Management using the board as governance cover. Boards that are asked to approve individual AI decisions that should be management decisions are not being well-served. This pattern often develops when management is uncertain about a decision and wants board endorsement as protection. The appropriate response is to develop management governance infrastructure, not to escalate decisions to a body that does not have the operational context to make them well.
Risk briefings that do not produce decisions. A board that is regularly briefed on AI risk without being asked to make any decisions based on that risk information is not exercising governance — it is accumulating information. Risk briefings should be connected to decisions: what is the board approving, what are they directing management to change, what are they asking to see next time?
Disconnected AI governance from existing board responsibilities. AI governance is not a new category separate from existing board responsibilities. AI decisions about liability and accountability connect to the board’s existing responsibility for legal and regulatory governance. AI decisions about workforce impact connect to existing responsibility for human capital oversight. Boards that treat AI governance as a standalone topic miss the connections to existing governance frameworks that make oversight coherent.

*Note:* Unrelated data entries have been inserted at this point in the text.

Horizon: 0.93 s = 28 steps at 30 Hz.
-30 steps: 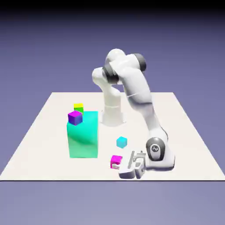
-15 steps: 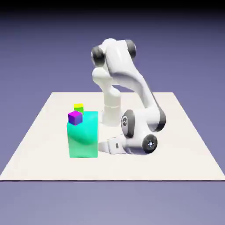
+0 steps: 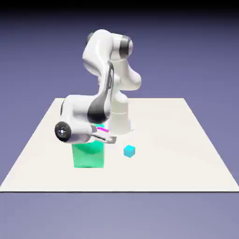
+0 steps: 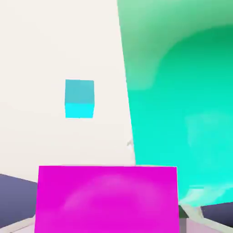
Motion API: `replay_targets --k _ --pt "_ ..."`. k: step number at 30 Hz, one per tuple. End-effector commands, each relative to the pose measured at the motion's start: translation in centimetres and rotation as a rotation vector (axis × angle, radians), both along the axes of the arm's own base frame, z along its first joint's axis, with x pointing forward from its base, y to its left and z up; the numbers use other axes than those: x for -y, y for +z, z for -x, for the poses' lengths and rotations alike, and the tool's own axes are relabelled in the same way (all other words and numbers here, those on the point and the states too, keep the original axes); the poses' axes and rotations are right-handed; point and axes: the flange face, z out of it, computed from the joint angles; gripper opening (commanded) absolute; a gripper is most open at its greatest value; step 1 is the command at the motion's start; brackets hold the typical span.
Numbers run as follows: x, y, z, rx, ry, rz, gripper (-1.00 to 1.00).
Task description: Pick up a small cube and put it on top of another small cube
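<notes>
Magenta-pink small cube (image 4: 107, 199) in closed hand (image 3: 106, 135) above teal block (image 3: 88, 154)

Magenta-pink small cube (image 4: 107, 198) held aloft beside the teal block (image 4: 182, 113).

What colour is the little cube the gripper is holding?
Magenta-pink; the small cube fills the bottom of the hand view, clearest there.
</notes>
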Motion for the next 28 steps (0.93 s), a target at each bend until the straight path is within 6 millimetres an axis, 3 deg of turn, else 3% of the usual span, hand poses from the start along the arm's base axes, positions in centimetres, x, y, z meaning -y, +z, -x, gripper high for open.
replay_targets --k 1,12,17,18,20,24,25,26,27,28 --pt "1.2 0.4 0.7 -0.005 -0.067 -0.013 -1.00" --pt "13.9 5.8 9.5 0.023 -0.800 -0.225 -1.00" --pt "16.4 3.1 15.8 -0.077 -0.992 -0.281 -1.00" --pt "17.2 3.7 16.6 -0.065 -1.044 -0.305 -1.00" --pt "17.4 3.8 16.7 -0.060 -1.055 -0.310 -1.00" --pt "12.6 0.9 15.9 -0.059 -1.055 -0.310 -1.00" --pt "12.5 0.9 15.9 -0.059 -1.055 -0.310 -1.00" --pt "12.5 0.9 15.9 -0.059 -1.055 -0.310 1.00" --pt "12.5 0.9 15.9 -0.059 -1.055 -0.310 1.00" --pt "13.8 1.6 16.0 -0.058 -1.056 -0.311 1.00"
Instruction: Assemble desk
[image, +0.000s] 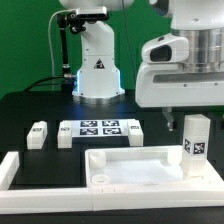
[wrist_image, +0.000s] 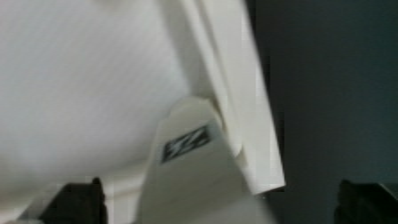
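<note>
Exterior view: The panel (image: 140, 165) lies flat on the black table (image: 30, 105), rim up, with a hole visible at its corner toward the exterior view's left. An upright leg post (image: 196, 140) stands at the panel's corner on the exterior view's right, its tag facing the camera. The gripper (image: 180, 112) hangs just above and beside that post's top. From this view it cannot be told whether the fingers touch the post. A loose leg post (image: 38, 133) lies on the table well apart from the panel. A second loose leg post (image: 66, 137) lies just beside the marker board (image: 100, 128). White border bars (image: 12, 170) frame the panel on the near side and on the exterior view's left. The robot base (image: 97, 65) stands behind the marker board.

Wrist view: The panel (wrist_image: 89, 90) fills most of the picture. The upright leg post (wrist_image: 187, 148) shows its tag. The gripper (wrist_image: 222, 200) has its dark fingertips (wrist_image: 80, 198) spread wide, the post between them and touched by neither.
</note>
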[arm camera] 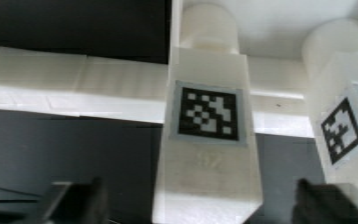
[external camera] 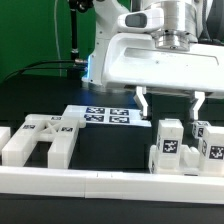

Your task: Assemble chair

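Our pincer [external camera: 170, 102] over a tagged post [external camera: 170, 146]
We see it wide open and empty, above the upright white post at the exterior view's right.

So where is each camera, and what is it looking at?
Exterior view: off the arm, looking across the table at the white chair parts; shows the arm and open gripper.
Wrist view: on the wrist, looking between two dark fingertips at a tagged white post.
Shared: that post, standing below the gripper, and its neighbour post.
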Available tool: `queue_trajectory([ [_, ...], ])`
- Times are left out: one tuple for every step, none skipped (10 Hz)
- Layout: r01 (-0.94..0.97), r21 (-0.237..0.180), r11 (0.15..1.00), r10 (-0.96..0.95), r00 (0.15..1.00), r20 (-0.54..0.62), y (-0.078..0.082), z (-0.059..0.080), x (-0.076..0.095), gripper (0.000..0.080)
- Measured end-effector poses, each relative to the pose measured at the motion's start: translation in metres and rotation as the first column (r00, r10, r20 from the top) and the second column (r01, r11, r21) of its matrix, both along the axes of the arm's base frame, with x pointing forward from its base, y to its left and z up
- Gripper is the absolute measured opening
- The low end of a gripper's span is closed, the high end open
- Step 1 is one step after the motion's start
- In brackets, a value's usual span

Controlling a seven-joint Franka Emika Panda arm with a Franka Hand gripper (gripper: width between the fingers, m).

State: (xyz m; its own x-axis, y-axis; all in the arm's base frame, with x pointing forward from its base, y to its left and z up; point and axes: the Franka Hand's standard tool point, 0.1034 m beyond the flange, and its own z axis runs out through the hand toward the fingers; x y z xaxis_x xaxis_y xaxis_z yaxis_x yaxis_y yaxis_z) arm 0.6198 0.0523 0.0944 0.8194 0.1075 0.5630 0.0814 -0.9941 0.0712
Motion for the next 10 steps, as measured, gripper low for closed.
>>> queue_trajectory([
  [0.0,0.0,1.0,0.0,1.0,0.0,0.0,0.0,0.0,0.0622],
  [0.0,0.0,1.0,0.0,1.0,0.0,0.0,0.0,0.0,0.0644],
  [0.0,0.0,1.0,0.0,1.0,0.0,0.0,0.0,0.0,0.0648],
  [0.0,0.0,1.0,0.0,1.0,0.0,0.0,0.0,0.0,0.0648],
  [0.0,0.001,1.0,0.0,1.0,-0.003,0.0,0.0,0.001,0.0649],
  [0.004,0.02,1.0,-0.002,0.997,-0.077,0.004,0.003,0.003,0.0649],
  [0.011,0.04,0.999,-0.006,0.992,-0.123,0.007,0.012,0.009,0.0649],
  [0.027,0.055,0.998,-0.019,0.991,-0.135,0.012,0.013,0.014,0.0649],
  [0.029,0.06,0.998,-0.017,0.982,-0.191,0.015,0.007,0.011,0.0649],
  [0.034,0.07,0.997,-0.013,0.957,-0.291,0.018,0.005,0.01,0.0649],
])
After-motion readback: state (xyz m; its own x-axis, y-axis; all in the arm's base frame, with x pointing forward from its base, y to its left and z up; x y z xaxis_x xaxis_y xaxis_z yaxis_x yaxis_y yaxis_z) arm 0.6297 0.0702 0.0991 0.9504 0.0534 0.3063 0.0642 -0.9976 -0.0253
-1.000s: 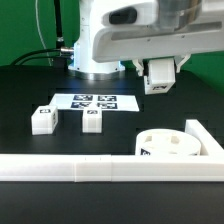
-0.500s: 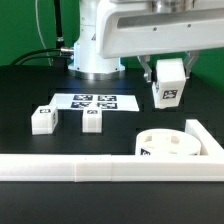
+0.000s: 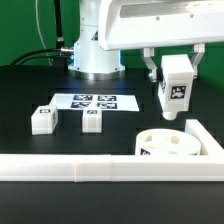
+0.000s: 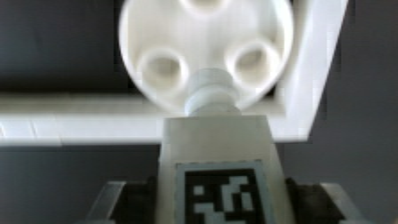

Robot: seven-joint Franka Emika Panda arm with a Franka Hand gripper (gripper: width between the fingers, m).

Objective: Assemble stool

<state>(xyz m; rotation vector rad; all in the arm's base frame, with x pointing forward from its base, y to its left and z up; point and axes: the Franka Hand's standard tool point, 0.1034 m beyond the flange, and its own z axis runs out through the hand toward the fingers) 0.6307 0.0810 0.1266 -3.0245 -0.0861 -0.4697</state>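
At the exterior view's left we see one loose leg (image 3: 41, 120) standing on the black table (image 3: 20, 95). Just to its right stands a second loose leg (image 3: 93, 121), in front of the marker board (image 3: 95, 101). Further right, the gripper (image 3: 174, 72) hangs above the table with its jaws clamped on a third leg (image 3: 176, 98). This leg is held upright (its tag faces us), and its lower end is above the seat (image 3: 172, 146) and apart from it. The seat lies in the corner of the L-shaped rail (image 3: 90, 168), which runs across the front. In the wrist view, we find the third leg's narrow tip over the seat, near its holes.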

A practical approach for boards and executive teams
The most productive conversation between a board and an executive team on AI governance is not “what should we know about AI” — it is “what decisions do we need to make, and who is the right decision-maker?”

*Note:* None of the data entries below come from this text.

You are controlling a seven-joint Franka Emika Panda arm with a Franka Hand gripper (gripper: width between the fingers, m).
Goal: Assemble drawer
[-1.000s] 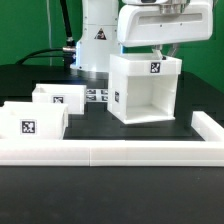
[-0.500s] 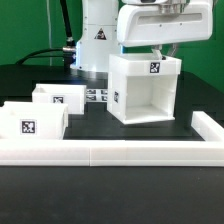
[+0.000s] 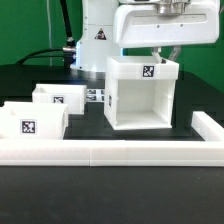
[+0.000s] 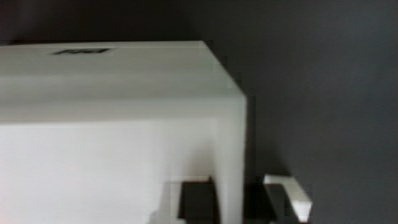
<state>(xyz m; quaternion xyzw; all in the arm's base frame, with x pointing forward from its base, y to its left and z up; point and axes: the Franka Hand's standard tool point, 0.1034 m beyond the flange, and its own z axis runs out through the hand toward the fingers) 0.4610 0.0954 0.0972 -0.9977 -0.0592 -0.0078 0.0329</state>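
End effector gripping rear wall of upright housing, opening camera-ward

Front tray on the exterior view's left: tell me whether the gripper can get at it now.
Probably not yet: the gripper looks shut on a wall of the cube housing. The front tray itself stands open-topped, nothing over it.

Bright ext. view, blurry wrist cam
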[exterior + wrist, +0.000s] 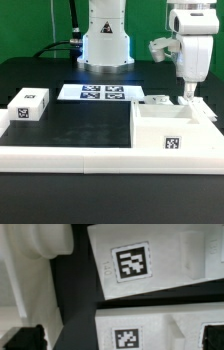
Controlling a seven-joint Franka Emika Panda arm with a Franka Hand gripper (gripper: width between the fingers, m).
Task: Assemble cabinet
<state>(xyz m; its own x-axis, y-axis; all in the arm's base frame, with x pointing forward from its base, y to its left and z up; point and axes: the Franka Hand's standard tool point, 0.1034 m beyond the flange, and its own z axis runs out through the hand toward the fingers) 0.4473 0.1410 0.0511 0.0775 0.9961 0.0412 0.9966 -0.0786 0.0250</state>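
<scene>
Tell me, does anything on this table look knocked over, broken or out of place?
Nothing looks broken or spilled. The cabinet stands level and upright. Only the small tagged block lies well apart from it, at the exterior view's left, turned slightly askew, which seems normal for a loose part.

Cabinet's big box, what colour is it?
The cabinet is white with a black-and-white tag; exterior view shows best.

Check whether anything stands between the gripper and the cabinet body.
Nothing visible does. The open gripper hangs right above the far side of the cabinet body, with no other part between them. The marker board lies off to the exterior view's left, clear of that path.
</scene>
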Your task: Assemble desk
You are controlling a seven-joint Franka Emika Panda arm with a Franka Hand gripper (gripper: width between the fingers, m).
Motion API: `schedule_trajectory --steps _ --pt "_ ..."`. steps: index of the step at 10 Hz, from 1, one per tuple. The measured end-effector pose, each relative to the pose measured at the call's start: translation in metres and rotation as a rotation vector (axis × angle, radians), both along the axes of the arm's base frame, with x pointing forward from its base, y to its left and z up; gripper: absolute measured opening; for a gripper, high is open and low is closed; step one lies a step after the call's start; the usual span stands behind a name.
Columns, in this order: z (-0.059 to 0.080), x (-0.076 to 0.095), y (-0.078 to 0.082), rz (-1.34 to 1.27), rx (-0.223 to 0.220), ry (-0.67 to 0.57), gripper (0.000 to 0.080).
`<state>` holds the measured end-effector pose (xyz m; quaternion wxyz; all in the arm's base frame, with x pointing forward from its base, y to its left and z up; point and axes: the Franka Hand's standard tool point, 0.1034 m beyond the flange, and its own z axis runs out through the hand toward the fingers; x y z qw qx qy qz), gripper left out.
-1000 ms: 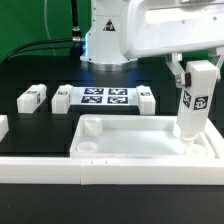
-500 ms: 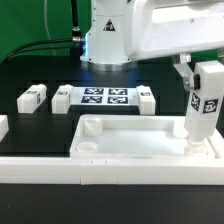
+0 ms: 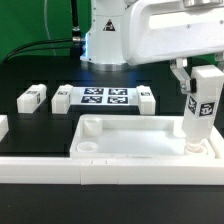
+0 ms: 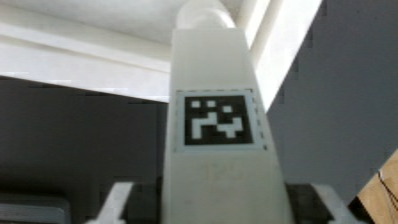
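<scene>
claw (image 3: pixel 194 86): clamped on the upper part of a leg (image 3: pixel 196 120) | leg: long axis near vertical, top tipped slightly toward the exterior view's right, foot directly below the claw | foot at the corner socket (image 3: pixel 189 146) of the desk top (image 3: pixel 130 121) on the bench; cannot tell how far it is seated | next, likely: drive straight down that axis

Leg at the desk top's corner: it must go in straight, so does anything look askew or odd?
The leg leans slightly, top toward the exterior view's right, above the desk top's corner instead of standing plumb. Nothing else stands out.
</scene>
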<state>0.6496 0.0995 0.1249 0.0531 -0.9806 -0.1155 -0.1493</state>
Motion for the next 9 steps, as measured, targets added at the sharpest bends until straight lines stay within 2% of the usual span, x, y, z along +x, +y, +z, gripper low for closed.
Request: schedule_trajectory --steps 6,9 --pt "-0.0015 -0.0008 -0.0021 -0.044 0.017 -0.005 0.0288" --pt "-0.0077 -0.0021 -0.0003 -0.064 0.022 -0.002 0.0288"
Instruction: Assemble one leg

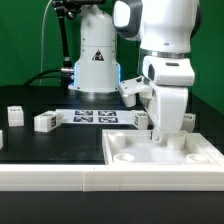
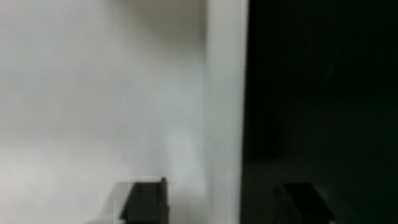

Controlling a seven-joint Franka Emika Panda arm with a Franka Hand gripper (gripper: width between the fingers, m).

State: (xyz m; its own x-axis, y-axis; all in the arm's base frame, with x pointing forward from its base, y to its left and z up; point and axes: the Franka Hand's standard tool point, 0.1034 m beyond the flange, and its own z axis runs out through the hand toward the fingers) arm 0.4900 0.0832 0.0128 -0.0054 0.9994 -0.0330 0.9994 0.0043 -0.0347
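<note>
Exterior view: white Franka arm stands at the exterior view's right, wrist pointing straight down. The end effector [image 1: 152,131] hangs low over the back edge of the large white square plate w/ corner recesses [image 1: 165,172], which lies at the front right of the black worktop [image 1: 60,145]. Can't tell from here whether the fingertips touch the plate.

Wrist view: two dark fingertips [image 2: 143,200] show at the frame edge, clearly apart. End effector [image 2: 217,200] is spread wide w/ nothing gripped. The gap between the tips shows only pale plate surface [image 2: 107,100] and black worktop [image 2: 320,100], w/ the plate's straight edge running between them. Pic is blurry, so no finer detail.

Task thing: one small white plastic rectangular block w/ black-and-white square tag, a leg [image 1: 45,121], lies on the worktop just beside the exterior view's left end of the thin flat white marker board [image 1: 95,117], well apart from the end effector. A 2nd leg [image 1: 14,115] sits further left, near the frame edge. A 3rd similar block [image 1: 138,119] lies at the board's right end, near the end effector but not in its grip. All loose; none on the plate.

Arm's white base column [image 1: 95,55] stands behind the marker board.
</note>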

That conversation produces a clearer role for the board: not to be informed about AI in general, but to take specific ownership of specific decision categories. And it produces a clearer accountability for management: not to keep the board informed, but to make the operational decisions that the board has given them responsibility for.

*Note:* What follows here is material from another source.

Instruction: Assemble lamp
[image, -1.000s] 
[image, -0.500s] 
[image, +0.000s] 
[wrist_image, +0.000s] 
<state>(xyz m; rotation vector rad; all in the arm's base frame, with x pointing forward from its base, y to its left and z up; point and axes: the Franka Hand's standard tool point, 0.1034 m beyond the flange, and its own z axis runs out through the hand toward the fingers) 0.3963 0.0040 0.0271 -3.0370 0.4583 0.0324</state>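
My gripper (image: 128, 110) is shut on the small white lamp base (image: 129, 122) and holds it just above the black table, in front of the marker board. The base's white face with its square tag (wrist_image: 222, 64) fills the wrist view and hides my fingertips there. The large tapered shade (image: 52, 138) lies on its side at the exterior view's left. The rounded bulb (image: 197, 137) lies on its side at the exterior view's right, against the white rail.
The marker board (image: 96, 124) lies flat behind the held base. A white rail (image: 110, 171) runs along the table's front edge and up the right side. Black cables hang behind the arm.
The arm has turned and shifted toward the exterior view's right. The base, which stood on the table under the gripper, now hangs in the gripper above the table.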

Done well, this conversation also makes board AI briefings more useful. The briefing is no longer a general update — it is a status report against specific governance responsibilities, with clear points for board input and decision.
What to take from this
- The board’s AI governance responsibilities connect to existing governance categories: accountability and liability, workforce impact, strategic concentration risk, regulatory compliance, and risk tolerance. Frame AI governance through those existing responsibilities, not as a standalone category.
- Technology selection, use case prioritization, and operational AI governance are management decisions. Boards that get drawn into these decisions are usually compensating for absent management governance infrastructure.
- AI investment proposals should include an accountability framework as a condition of approval. An investment without accountability for the downside is an incomplete case.
- Board risk briefings on AI should produce decisions, not just information transfer. Connect each briefing to what the board is approving, directing, or asking to see next.
- The most productive governance conversation is: what decisions belong at board level, and what has to be owned by management? Work this out explicitly before the program is in delivery, not after a governance question surfaces without a clear owner.